§ Problem
Report every line below that carries the word "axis".

Recorded data:
────
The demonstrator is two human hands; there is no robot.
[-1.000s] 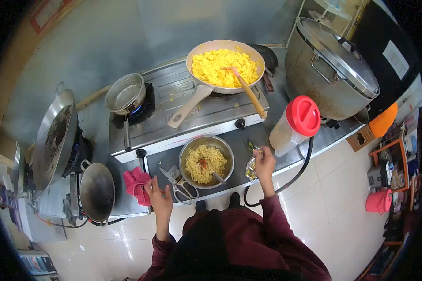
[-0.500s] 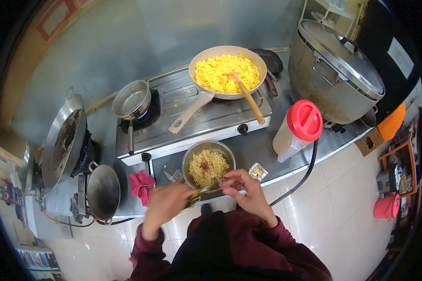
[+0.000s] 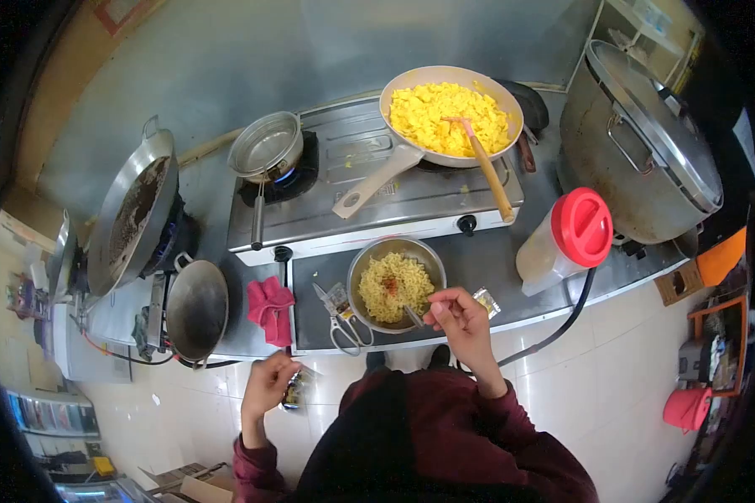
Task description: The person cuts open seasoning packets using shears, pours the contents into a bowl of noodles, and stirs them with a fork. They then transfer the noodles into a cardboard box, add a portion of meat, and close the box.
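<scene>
A steel bowl (image 3: 356, 289) of cooked noodles (image 3: 407, 272) with reddish powder on top sits at the counter's front edge. My right hand (image 3: 466, 331) is at its right rim, fingers closed around the handle of a metal utensil (image 3: 413, 317); its other end is hidden in the noodles. To the left, past the counter edge, my left hand (image 3: 268, 386) is closed in a pinch, and a small shiny seasoning packet (image 3: 293, 391) hangs by its fingers. Scissors (image 3: 344, 329) lie left of the bowl beside a clear wrapper (image 3: 337, 295). Another packet (image 3: 486, 302) lies to the right.
Behind the bowl stands a gas stove (image 3: 344, 210) with a lit burner under a small saucepan (image 3: 264, 151). A pan (image 3: 398, 155) of scrambled egg carries a wooden-handled spatula (image 3: 491, 180). Also here are a red-lidded jug (image 3: 583, 230), large pot (image 3: 621, 180), pink cloth (image 3: 268, 310) and woks (image 3: 197, 306).
My left hand has moved away from the bowl, left and down, with the packet. The scissors have come into view. My right hand stays by the bowl's rim as the view shifts.
</scene>
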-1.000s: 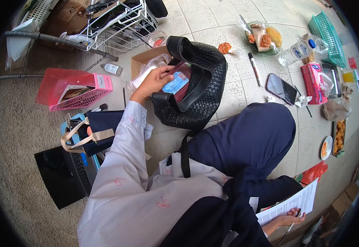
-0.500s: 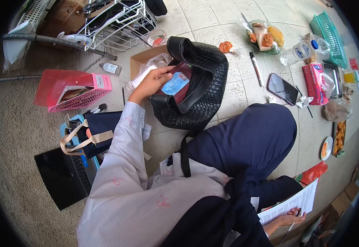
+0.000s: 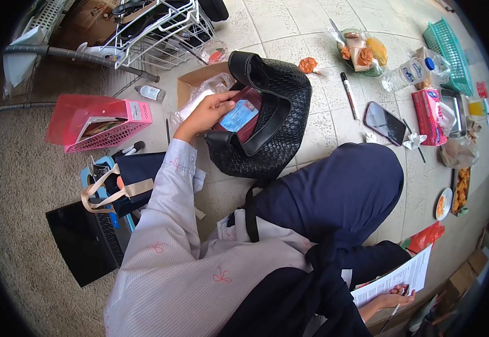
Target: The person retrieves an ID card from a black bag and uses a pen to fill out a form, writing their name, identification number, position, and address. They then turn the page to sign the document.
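Note:
My left hand reaches into the mouth of a black woven handbag. Its thumb and fingers pinch the edge of a maroon wallet, which sits partly inside the bag. On the wallet's face lies a light blue card, close to the thumb. The wallet's lower part is hidden by the bag's rim and handle. At the lower right, my right hand is curled around a thin pen, over printed paper sheets by my leg.
A pink file holder, a navy tote and an open laptop are on the left. A white wire rack stands beyond. To the right lie a phone, a marker, a tissue pack, a water bottle and food.

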A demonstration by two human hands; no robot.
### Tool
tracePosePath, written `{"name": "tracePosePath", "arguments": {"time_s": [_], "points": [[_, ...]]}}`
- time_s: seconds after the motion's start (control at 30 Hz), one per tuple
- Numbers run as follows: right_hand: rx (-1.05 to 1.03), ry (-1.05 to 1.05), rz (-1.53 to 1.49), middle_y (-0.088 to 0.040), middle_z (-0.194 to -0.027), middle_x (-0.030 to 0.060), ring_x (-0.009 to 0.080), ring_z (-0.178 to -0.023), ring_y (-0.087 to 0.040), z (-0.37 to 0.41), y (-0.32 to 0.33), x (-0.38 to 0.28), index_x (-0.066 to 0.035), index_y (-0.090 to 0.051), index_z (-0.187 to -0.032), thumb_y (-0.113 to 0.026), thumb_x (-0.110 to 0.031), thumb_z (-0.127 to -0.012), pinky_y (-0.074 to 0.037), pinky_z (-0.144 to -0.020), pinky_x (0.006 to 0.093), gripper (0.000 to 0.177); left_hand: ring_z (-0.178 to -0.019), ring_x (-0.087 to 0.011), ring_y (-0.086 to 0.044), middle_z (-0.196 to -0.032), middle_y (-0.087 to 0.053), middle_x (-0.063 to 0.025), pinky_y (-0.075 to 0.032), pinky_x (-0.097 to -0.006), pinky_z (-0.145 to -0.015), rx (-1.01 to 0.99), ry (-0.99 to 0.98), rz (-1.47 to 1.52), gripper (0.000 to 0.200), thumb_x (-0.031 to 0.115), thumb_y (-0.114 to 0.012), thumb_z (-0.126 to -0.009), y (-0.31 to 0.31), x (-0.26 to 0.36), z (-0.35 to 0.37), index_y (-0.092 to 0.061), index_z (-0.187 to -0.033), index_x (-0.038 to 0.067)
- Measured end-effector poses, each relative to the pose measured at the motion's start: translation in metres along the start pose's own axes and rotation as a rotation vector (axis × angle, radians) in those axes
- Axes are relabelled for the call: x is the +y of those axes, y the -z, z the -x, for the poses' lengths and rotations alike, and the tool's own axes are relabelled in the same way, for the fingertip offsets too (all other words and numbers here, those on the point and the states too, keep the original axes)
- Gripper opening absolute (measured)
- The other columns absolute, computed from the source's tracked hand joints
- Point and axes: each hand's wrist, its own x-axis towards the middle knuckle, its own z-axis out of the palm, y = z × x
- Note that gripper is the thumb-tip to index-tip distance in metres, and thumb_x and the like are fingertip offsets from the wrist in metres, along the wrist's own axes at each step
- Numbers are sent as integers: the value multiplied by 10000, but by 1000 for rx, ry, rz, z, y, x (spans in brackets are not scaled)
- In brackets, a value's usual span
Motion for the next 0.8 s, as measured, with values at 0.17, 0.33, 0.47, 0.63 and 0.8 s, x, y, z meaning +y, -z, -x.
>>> {"name": "tracePosePath", "arguments": {"time_s": [0.17, 0.33, 0.47, 0.63, 0.8], "points": [[-3, 21, 10, -513, -706, 39, 62, -508, -401, -1, 1, 2, -41, -420, -1086, -249, -428, -886, -261, -400, 142, 468, -794, -50, -525, -956, -567, -24, -428, -185, -708, -9, 7, 10, 327, 115, -445, -863, 0, 0, 0, -452, -1167, -4], [0, 34, 33, -514, -712, 41, 63, -507, -401, -1, 2, 1, -37, -420, -1083, -250, -436, -883, -261, -397, 142, 478, -793, -50, -528, -959, -567, -23, -431, -184, -707, -23, 14, 14, 331, 124, -442, -867, 1, 0, 1, -446, -1172, -3], [0, 23, -30, -517, -719, 47, 57, -507, -412, -3, 4, 5, -52, -429, -1068, -232, -478, -878, -265, -398, 129, 506, -808, -57, -536, -962, -568, -36, -440, -189, -710, 0, 31, 21, 335, 99, -480, -846, -3, 10, 4, -448, -1162, -9], [3, -22, -227, -500, -683, 63, 78, -487, -430, 8, 3, 3, -49, -436, -1023, -244, -522, -862, -276, -389, 145, 536, -611, -90, -533, -657, -573, -65, -413, -211, -533, 221, -26, -861, 323, 100, -685, -645, -22, 56, 12, -584, -940, 15], [-175, 73, -268, -508, -658, 57, 92, -543, -461, 18, 9, 5, -32, -465, -819, -262, -533, -857, -333, -476, 177, 542, -752, -105, -536, -831, -554, -54, -434, -226, -693, 30, -103, -1152, 369, 82, -605, -755, -71, 138, 21, -511, -1110, 45]]}}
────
§ Answer to the problem
- Measured end-effector poses, each relative to the pose measured at the motion's start: translation in metres along the start pose's own axes and rotation as a rotation vector (axis × angle, radians) in those axes
- Point and axes: each hand's wrist, its own x-axis towards the middle knuckle, its own z-axis out of the palm, y = z × x

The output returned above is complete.